Hacker tries to make this claim that we should replace actual mathematics with something that teaches math-like skills over and over again. Here is one more example:

Thus mathematics teachers at every level could create exciting courses in what I call “citizen statistics.” This would not be a backdoor version of algebra, as in the Advanced Placement syllabus. Nor would it focus on equations used by scholars when they write for one another. Instead, it would familiarize students with the kinds of numbers that describe and delineate our personal and public lives.

Finally, he pulls out the old “but you won’t use it in your job anyway”, trope:

Of course, people should learn basic numerical skills: decimals, ratios and estimating, sharpened by a good grounding in arithmetic. But a definitive analysis by the Georgetown Center on Education and the Workforce forecasts that in the decade ahead a mere 5 percent of entry-level workers will need to be proficient in algebra or above.

Here is my problem with all of this. Remember my little feedback loop up above? Each one of these proposals is nothing more than a lazy attempt to take a shortcut around one or more of those steps. You just can’t do this. What good is it to teach people how the consumer price index is computed if they don’t have the algebraic and statistical basis to understand what weighted averages are?

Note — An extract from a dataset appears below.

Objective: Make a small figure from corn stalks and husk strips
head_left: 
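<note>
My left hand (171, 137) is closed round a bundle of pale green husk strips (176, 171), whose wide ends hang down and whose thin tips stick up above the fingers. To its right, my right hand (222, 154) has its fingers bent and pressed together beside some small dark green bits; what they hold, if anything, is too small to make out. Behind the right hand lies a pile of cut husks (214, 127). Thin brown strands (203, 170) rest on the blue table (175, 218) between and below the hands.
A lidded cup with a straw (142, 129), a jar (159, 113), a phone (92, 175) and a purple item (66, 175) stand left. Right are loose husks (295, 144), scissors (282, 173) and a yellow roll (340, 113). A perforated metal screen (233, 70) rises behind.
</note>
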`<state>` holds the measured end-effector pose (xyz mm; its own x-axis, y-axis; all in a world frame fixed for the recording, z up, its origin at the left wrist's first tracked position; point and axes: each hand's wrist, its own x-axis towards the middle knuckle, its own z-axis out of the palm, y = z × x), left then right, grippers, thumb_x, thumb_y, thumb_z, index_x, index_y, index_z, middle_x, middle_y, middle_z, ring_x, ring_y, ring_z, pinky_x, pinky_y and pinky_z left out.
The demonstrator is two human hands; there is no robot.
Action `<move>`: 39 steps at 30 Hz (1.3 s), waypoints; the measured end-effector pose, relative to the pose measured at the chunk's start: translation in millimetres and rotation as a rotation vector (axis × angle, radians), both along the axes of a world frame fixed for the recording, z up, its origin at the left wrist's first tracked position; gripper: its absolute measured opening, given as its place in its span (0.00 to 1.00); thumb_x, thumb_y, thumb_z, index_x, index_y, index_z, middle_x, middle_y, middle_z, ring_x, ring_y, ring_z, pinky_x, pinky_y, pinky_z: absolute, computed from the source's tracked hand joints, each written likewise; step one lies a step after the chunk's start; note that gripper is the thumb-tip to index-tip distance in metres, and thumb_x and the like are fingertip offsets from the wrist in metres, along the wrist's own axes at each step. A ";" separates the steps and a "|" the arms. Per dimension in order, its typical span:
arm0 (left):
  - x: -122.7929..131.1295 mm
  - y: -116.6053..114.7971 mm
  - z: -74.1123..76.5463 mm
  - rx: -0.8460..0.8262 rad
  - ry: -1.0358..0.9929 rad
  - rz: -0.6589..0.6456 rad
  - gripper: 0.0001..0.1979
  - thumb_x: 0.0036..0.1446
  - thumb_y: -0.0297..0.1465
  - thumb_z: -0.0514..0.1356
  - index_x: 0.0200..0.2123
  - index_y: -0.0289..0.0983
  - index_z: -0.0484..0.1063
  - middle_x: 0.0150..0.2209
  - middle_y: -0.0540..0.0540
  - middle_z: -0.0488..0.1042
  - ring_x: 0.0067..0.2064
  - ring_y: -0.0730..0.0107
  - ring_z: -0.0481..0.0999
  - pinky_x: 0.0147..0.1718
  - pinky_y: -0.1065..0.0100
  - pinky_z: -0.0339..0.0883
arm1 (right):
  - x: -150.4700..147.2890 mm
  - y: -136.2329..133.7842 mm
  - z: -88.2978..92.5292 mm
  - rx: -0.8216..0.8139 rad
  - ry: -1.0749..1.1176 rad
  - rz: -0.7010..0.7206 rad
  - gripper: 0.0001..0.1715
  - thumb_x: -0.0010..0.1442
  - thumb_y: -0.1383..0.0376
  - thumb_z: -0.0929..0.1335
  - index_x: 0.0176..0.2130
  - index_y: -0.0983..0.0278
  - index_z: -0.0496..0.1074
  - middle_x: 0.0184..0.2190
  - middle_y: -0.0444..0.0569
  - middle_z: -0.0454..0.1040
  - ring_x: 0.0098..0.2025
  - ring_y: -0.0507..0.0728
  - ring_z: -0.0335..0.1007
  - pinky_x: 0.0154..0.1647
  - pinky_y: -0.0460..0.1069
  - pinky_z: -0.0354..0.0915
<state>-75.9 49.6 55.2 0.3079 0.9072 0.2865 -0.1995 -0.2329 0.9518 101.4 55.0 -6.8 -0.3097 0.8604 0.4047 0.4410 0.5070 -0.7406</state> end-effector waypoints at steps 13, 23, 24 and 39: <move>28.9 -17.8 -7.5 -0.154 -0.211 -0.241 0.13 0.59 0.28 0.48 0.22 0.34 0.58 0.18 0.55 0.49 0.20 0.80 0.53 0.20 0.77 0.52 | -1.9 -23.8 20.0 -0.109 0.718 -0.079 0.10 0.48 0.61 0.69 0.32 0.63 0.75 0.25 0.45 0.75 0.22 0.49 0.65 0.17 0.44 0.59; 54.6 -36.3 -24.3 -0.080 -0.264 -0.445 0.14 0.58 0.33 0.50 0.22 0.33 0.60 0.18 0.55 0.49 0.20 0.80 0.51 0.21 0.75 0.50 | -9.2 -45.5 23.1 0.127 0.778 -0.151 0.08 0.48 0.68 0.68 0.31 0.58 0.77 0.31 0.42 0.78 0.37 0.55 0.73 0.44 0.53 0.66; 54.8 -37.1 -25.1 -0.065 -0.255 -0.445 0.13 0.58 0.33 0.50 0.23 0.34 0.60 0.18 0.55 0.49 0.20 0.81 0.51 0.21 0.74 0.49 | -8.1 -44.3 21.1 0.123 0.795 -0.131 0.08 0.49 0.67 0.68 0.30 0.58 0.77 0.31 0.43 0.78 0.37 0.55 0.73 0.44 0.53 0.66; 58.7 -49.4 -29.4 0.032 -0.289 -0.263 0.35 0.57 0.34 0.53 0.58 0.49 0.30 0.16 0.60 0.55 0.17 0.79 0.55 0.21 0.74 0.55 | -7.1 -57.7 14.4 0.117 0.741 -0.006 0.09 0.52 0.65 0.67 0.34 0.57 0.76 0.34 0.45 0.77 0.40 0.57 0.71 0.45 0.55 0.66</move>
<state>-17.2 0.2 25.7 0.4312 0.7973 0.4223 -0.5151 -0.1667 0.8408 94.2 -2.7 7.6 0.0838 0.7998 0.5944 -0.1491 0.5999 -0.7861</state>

For that matter, how do you even teach statistics without the machinery necessary to explain its basic concepts (i.e. algebra, and some basic calculus). Finally, who cares if you use the material itself every day for the rest of your life? If this were the only basis for determining the curriculum at a college or university then we’d just shut all the schools down.

The important thing is teaching you the feedback loop, not making sure that in your job it’s very important that you remember what the quadratic formula means. If you want to teach people math-like skills then the way to do that is to figure out how to teach them the math in the first place.

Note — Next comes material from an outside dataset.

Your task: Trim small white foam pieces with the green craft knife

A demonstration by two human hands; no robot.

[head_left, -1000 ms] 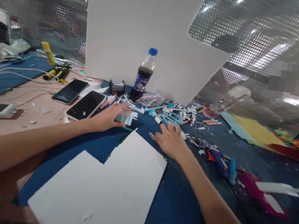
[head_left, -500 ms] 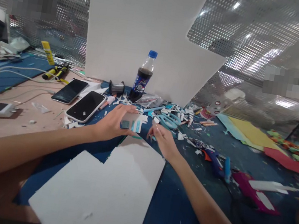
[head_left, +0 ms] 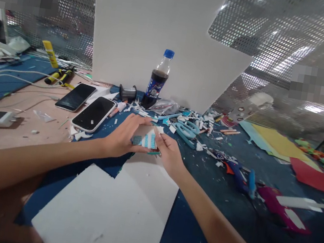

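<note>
A small white block-like piece with blue patterned strips sits between my two hands, above a white foam board. My left hand is closed around its left side, thumb below and fingers on top. The fingers of my right hand are closed at its right edge, thumb uppermost. My fingers hide part of the piece, and I cannot make out exactly what it is. A teal edge shows beneath it. The notched board lies flat on the blue mat.
Behind my hands stand a cola bottle and a wire spool. Blue scissors lie among white scraps. Two phones lie left; a magenta glue gun lies right. A tall white board rises at the back.
My right hand has moved left and up against the small piece, its fingers now closed on the right edge. My left hand keeps its hold. The view has shifted slightly.
</note>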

It’s important to remember that these skills form the basis of the rational systems of thought that are at the core of so much of our modern society. It’s simply not possible to claim that these skills should not be taught in the standard liberal arts education. Such an education is supposed to represent the most important ideas that we have yet developed, and certainly basic mathematics qualifies.

But maybe Mr.Hacker is not arguing this. Maybe he is arguing that there should be different tracks available for people who, for whatever reason, are not prepared to deal with the vagaries of learning high school algebra. I can get behind this idea, as it points out one of the great weaknesses in our system of higher education. That weakness is that “college” has turned into a catch-all for every kind of learning that you might do past high school rather than having its older, more rigorous meaning. But if Hacker thinks this then either his thinking or his writing is not very clear. He never comes out and says that this is what he would propose. What he says is that we should stop requiring algebra at the university level because it’s too hard and besides, it’s also useless to most people in their later lives. This is an idea that I obviously cannot abide.

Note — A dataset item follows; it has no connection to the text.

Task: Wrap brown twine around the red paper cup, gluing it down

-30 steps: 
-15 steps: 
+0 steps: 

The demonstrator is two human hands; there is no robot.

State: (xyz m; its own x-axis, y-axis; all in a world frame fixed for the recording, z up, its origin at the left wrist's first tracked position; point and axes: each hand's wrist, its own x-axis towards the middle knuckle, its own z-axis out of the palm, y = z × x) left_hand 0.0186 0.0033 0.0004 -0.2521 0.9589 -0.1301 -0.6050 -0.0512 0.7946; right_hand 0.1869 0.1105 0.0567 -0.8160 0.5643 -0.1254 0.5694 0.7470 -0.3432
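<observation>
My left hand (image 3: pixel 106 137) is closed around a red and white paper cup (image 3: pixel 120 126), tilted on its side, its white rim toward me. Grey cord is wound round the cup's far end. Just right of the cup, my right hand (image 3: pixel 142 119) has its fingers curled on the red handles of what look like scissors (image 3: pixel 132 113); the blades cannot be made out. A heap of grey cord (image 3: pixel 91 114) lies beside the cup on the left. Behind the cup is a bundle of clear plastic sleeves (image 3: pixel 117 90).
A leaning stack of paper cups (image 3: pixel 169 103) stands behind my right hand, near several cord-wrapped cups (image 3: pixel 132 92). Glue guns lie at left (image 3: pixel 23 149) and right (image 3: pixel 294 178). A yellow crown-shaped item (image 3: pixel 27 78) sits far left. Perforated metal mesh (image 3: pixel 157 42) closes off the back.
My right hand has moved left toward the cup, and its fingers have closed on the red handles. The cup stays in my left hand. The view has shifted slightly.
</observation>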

My little feedback loop is important to me. Perhaps I am irrationally attached to it, but I think it’s clear that people do not see it enough while growing up and going through school. In my work with computers and the people that they confuse I find it abundantly clear that the reason people have a hard time with the machines is that they have a hard time building a model in their mind of what the machine is going to do to them next. Therefore, every day with the computer is full of new and exciting surprises. Surprises that tend to do things like destroy all your work. But it does not have to be this way. We can teach people the tools they need to not be surprised by the machines. Or to not make ludicrous assumptions about unpredictable risk factors like mortgage failure rates. Or to understand random sampling and why election polls are mostly stupid. But there are no short cuts. We have to teach them the math first. To do otherwise is to continue to fail.